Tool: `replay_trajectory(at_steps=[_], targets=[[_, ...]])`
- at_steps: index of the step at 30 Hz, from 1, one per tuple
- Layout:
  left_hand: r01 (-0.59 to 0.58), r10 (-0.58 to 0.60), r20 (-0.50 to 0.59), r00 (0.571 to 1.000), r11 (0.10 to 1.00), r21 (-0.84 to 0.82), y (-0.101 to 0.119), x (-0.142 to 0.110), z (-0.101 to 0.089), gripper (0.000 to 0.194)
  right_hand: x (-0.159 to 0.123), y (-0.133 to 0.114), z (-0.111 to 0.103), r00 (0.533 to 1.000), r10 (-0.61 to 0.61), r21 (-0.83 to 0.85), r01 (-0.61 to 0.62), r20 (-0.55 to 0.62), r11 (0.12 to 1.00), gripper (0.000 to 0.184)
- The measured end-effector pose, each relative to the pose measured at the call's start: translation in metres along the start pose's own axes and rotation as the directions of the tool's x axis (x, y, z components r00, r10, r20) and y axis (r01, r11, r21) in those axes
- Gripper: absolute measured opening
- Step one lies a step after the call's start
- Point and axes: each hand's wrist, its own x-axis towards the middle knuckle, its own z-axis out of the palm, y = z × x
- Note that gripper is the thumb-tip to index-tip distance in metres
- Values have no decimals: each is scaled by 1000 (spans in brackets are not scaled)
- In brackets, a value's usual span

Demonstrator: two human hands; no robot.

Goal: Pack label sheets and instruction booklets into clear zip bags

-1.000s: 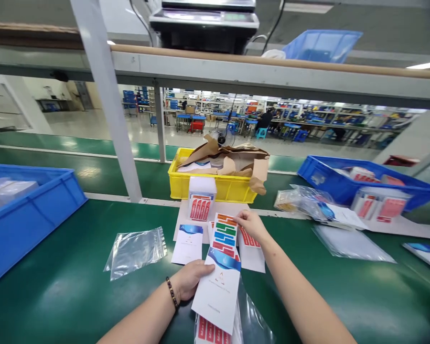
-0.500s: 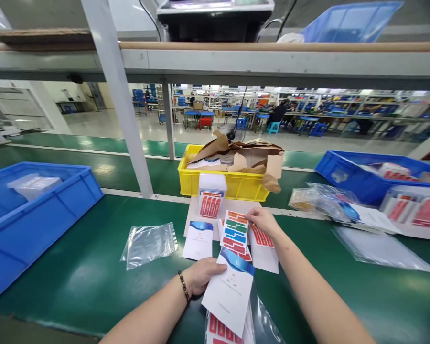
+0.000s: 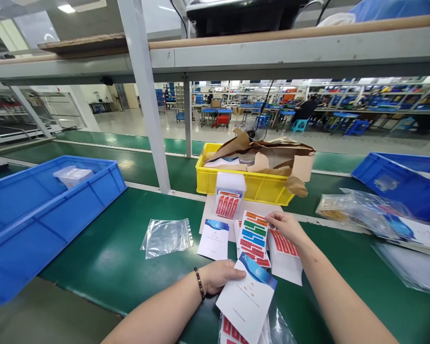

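Observation:
My left hand, with a beaded bracelet at its wrist, grips a white booklet with a blue wave along its top. Below that booklet, a red-printed sheet and clear plastic show. Further ahead, the fingertips of my right hand pinch the upper right edge of a sheet of orange, green, blue and red stickers. Red sticker sheets lie just right of it. Another blue-topped booklet rests to the left. Behind stands a stack of cards with red labels.
A yellow crate holding torn brown paper stands at the back. Blue bins flank the green table, left and right. Clear bags lie left and right. A white post and shelf rise ahead.
The view has turned to the left, so everything sits further right in the picture. Both hands keep their hold on the booklet and the sticker sheet, with little other movement.

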Motion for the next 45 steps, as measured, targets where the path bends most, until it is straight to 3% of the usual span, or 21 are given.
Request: replay_trajectory(at_steps=[7,11,17,23,26,34,39,45], targets=[[-4,4,6,1000,1000,17,-2,0,-1,40,1,1,4,1000,-25,-203,24,-2,979,29],[3,-3,1,1000,1000,26,-1,0,0,37,2,-8,13,998,-69,-335,64,-5,940,40],[-3,3,-21,1000,999,39,0,0,1,35,12,-25,26,987,-105,-421,146,119,895,21],[-1,1,22,1000,1000,19,-3,1,-1,40,14,-28,32,991,-106,-444,130,78,886,13],[9,-10,30,1000,999,38,-4,1,-2,41,10,-29,30,991,-106,-380,127,75,916,7],[13,-15,43,999,998,53,-5,1,-4,37,-1,-29,4,997,-77,-16,76,-32,997,27],[11,-11,4,1000,998,59,-3,-1,-2,41,-11,-31,-3,999,-4,212,13,-44,977,30],[6,-6,5,1000,999,50,-3,0,-2,39,-15,-34,0,999,40,430,-51,35,902,33]])
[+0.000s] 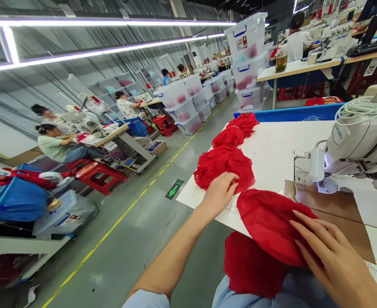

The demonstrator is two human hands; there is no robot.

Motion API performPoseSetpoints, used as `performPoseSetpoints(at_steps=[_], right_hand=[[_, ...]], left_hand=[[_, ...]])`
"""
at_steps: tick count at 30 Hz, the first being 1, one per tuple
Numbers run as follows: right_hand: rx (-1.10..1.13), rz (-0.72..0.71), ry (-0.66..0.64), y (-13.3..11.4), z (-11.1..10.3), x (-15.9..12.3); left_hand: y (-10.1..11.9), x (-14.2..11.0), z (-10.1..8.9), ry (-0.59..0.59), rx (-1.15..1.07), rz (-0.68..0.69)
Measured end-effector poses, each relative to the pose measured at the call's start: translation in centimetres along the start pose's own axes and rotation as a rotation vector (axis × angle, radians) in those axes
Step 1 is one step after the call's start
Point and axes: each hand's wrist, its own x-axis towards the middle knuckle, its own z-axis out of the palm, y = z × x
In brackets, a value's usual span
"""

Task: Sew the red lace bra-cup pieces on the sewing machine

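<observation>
Red cloth (pixel 268 226): thin, rounded, lying across the near edge of the tabletop (pixel 272 158)
Long axis: slants upper left to lower right
Right hand (pixel 332 248): fingers extended, slightly apart, on the cloth
Left hand (pixel 219 190): fingers curled at the red heap (pixel 222 164); cannot tell if pinching
Open room: white surface between heap and sewing machine (pixel 355 141)

Your white table (pixel 272 147) carries bunched red fabric (pixel 222 164) at and beyond your left hand (pixel 219 191), a brown board (pixel 339 207) just beyond your right hand (pixel 336 250), and a sewing machine (pixel 351 147) farther past it.
</observation>
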Motion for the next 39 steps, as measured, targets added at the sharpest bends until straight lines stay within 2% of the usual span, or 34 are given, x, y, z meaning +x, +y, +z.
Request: performPoseSetpoints(at_steps=[3, 5, 8, 11, 15, 17, 19, 22, 24, 25, 27, 31, 34, 35, 36, 37, 39], right_hand=[[0.061, 0.053, 0.045, -0.2, -0.4, 0.2], [0.099, 0.103, 0.074, -0.4, -0.7, 0.2], [0.134, 0.119, 0.076, -0.7, -1.1, -0.1], [0.174, 0.047, 0.06, -0.9, -1.2, -0.6], [0.187, 0.003, 0.042, -0.9, -0.9, -1.1], [0.196, 0.0, 0.04, -0.9, -0.8, -1.0], [0.23, -0.026, 0.035, -1.1, -0.8, -0.5], [0.175, -0.068, -0.002, -1.0, -0.6, -0.1], [0.048, -0.064, -0.029, -0.4, -0.4, -0.8], [-0.014, -0.048, -0.036, 0.1, -0.4, -1.5], [-0.092, 0.022, -0.056, 1.4, -0.4, -3.5], [-0.144, 0.15, -0.1, 4.2, -1.7, -8.1], [-0.172, 0.216, -0.152, 5.6, -3.3, -9.9], [-0.192, 0.241, -0.17, 5.8, -3.8, -10.0], [-0.218, 0.26, -0.178, 5.7, -4.3, -9.8], [-0.242, 0.276, -0.167, 5.5, -4.7, -9.2], [-0.245, 0.295, -0.096, 4.2, -5.3, -7.4]], left_hand=[[-1.4, 0.9, -0.5, 0.328, 0.265, -0.051], [-2.3, 1.6, -0.7, 0.42, 0.413, -0.114], [-2.8, 2.4, -1.0, 0.377, 0.499, -0.173], [-2.8, 2.8, -1.9, 0.333, 0.447, -0.184], [-2.6, 3.2, -3.8, 0.36, 0.387, -0.22], [-2.3, 3.6, -4.8, 0.384, 0.271, -0.239], [-1.6, 4.1, -5.7, 0.363, -0.031, -0.23], [0.2, 4.3, -6.9, 0.204, -0.658, -0.207], [1.8, 3.7, -7.5, 0.092, -0.912, -0.186], [2.6, 3.0, -7.8, 0.059, -0.946, -0.154], [4.2, 1.1, -8.3, 0.058, -0.827, -0.031], [7.4, -2.7, -9.1, 0.237, -0.304, 0.332], [9.5, -2.8, -9.1, 0.355, -0.087, 0.551], [10.0, -2.1, -8.6, 0.338, -0.045, 0.579], [10.4, -1.3, -7.9, 0.263, -0.019, 0.584], [10.6, -0.2, -6.9, 0.126, -0.011, 0.568], [10.4, 2.0, -4.0, -0.264, -0.068, 0.514]])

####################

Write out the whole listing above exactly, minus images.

Tool: `replay_trajectory(at_steps=[_], targets=[[_, ...]])`
- at_steps: index of the step at 30 Hz, from 1, one per tuple
- Layout:
  left_hand: r01 (-0.59 to 0.58), r10 (-0.58 to 0.60), r20 (-0.50 to 0.59), r00 (0.571 to 1.000), r11 (0.10 to 1.00), r21 (-0.84 to 0.82), y (-0.101 to 0.119), x (-0.142 to 0.110), z (-0.101 to 0.089), gripper (0.000 to 0.194)
  right_hand: x (-0.159 to 0.123), y (-0.133 to 0.114), z (-0.111 to 0.103), r00 (0.533 to 1.000), r10 (-0.61 to 0.61), r21 (-0.83 to 0.85), r01 (-0.61 to 0.62), r20 (-0.55 to 0.62), r11 (0.12 to 1.00), gripper (0.000 to 0.184)
- The measured end-effector pose, each relative to the pose measured at the call's start: translation in metres along the start pose's own axes and rotation as the directions of the tool's x axis (x, y, z components r00, r10, r20) and y axis (r01, r11, r21) in those axes
- Gripper: absolute measured opening
- Step one lies a step after the call's start
- Point and axes: each hand's wrist, its own x-axis towards the middle knuckle, its own z-axis out of the palm, y = z × x
- Note that gripper is the thumb-tip to index-tip distance in metres
- Values have no decimals: each is scaled by 1000 (spans in brackets are not scaled)
- In brackets, a value's usual span

Demonstrator: two human hands; no robot.

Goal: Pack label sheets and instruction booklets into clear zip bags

-1.000s: 
-0.500s: 
+0.000s: 

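Observation:
My left hand, with a beaded bracelet at its wrist, grips a white booklet with a blue wave along its top. Below that booklet, a red-printed sheet and clear plastic show. Further ahead, the fingertips of my right hand pinch the upper right edge of a sheet of orange, green, blue and red stickers. Red sticker sheets lie just right of it. Another blue-topped booklet rests to the left. Behind stands a stack of cards with red labels.
A yellow crate holding torn brown paper stands at the back. Blue bins flank the green table, left and right. Clear bags lie left and right. A white post and shelf rise ahead.
The view has turned to the left, so everything sits further right in the picture. Both hands keep their hold on the booklet and the sticker sheet, with little other movement.
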
Motion for the next 45 steps, as measured, targets where the path bends most, until it is straight to 3% of the usual span, or 21 are given.
Request: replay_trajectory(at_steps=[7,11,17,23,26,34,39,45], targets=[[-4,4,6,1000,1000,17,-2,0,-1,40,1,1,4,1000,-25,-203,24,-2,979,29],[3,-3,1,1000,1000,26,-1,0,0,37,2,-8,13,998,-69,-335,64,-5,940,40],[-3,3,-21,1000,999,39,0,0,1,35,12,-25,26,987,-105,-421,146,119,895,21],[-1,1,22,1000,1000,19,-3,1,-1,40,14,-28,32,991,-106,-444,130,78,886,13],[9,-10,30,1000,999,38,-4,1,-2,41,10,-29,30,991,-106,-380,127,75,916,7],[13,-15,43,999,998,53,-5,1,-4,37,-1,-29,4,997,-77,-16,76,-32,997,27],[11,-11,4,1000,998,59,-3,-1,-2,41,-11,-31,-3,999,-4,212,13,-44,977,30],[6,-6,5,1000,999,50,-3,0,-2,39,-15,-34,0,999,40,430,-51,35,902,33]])
[+0.000s] 

The demonstrator is two human hands; there is no robot.

Motion API performPoseSetpoints, used as `performPoseSetpoints(at_steps=[_], right_hand=[[_, ...]], left_hand=[[_, ...]])`
"""
at_steps: tick count at 30 Hz, the first being 1, one per tuple
Numbers run as follows: right_hand: rx (-1.10..1.13), rz (-0.72..0.71), ry (-0.66..0.64), y (-13.3..11.4), z (-11.1..10.3), x (-15.9..12.3); left_hand: y (-10.1..11.9), x (-14.2..11.0), z (-10.1..8.9), ry (-0.59..0.59), rx (-1.15..1.07), rz (-0.68..0.69)
Measured end-effector poses, each relative to the pose measured at the call's start: translation in centimetres along the start pose's own axes and rotation as a rotation vector (axis × angle, radians) in those axes
Step 1 is one step after the call's start
Point and axes: each hand's wrist, its own x-axis towards the middle knuckle, its own z-axis out of the palm, y = z × x
In brackets, a value's usual span
"""

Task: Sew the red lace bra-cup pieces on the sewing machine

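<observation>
Red cloth (pixel 268 226): thin, rounded, lying across the near edge of the tabletop (pixel 272 158)
Long axis: slants upper left to lower right
Right hand (pixel 332 248): fingers extended, slightly apart, on the cloth
Left hand (pixel 219 190): fingers curled at the red heap (pixel 222 164); cannot tell if pinching
Open room: white surface between heap and sewing machine (pixel 355 141)

Your white table (pixel 272 147) carries bunched red fabric (pixel 222 164) at and beyond your left hand (pixel 219 191), a brown board (pixel 339 207) just beyond your right hand (pixel 336 250), and a sewing machine (pixel 351 147) farther past it.
</observation>
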Motion for the next 39 steps, as measured, targets added at the sharpest bends until straight lines stay within 2% of the usual span, or 34 are given, x, y, z meaning +x, +y, +z.
Request: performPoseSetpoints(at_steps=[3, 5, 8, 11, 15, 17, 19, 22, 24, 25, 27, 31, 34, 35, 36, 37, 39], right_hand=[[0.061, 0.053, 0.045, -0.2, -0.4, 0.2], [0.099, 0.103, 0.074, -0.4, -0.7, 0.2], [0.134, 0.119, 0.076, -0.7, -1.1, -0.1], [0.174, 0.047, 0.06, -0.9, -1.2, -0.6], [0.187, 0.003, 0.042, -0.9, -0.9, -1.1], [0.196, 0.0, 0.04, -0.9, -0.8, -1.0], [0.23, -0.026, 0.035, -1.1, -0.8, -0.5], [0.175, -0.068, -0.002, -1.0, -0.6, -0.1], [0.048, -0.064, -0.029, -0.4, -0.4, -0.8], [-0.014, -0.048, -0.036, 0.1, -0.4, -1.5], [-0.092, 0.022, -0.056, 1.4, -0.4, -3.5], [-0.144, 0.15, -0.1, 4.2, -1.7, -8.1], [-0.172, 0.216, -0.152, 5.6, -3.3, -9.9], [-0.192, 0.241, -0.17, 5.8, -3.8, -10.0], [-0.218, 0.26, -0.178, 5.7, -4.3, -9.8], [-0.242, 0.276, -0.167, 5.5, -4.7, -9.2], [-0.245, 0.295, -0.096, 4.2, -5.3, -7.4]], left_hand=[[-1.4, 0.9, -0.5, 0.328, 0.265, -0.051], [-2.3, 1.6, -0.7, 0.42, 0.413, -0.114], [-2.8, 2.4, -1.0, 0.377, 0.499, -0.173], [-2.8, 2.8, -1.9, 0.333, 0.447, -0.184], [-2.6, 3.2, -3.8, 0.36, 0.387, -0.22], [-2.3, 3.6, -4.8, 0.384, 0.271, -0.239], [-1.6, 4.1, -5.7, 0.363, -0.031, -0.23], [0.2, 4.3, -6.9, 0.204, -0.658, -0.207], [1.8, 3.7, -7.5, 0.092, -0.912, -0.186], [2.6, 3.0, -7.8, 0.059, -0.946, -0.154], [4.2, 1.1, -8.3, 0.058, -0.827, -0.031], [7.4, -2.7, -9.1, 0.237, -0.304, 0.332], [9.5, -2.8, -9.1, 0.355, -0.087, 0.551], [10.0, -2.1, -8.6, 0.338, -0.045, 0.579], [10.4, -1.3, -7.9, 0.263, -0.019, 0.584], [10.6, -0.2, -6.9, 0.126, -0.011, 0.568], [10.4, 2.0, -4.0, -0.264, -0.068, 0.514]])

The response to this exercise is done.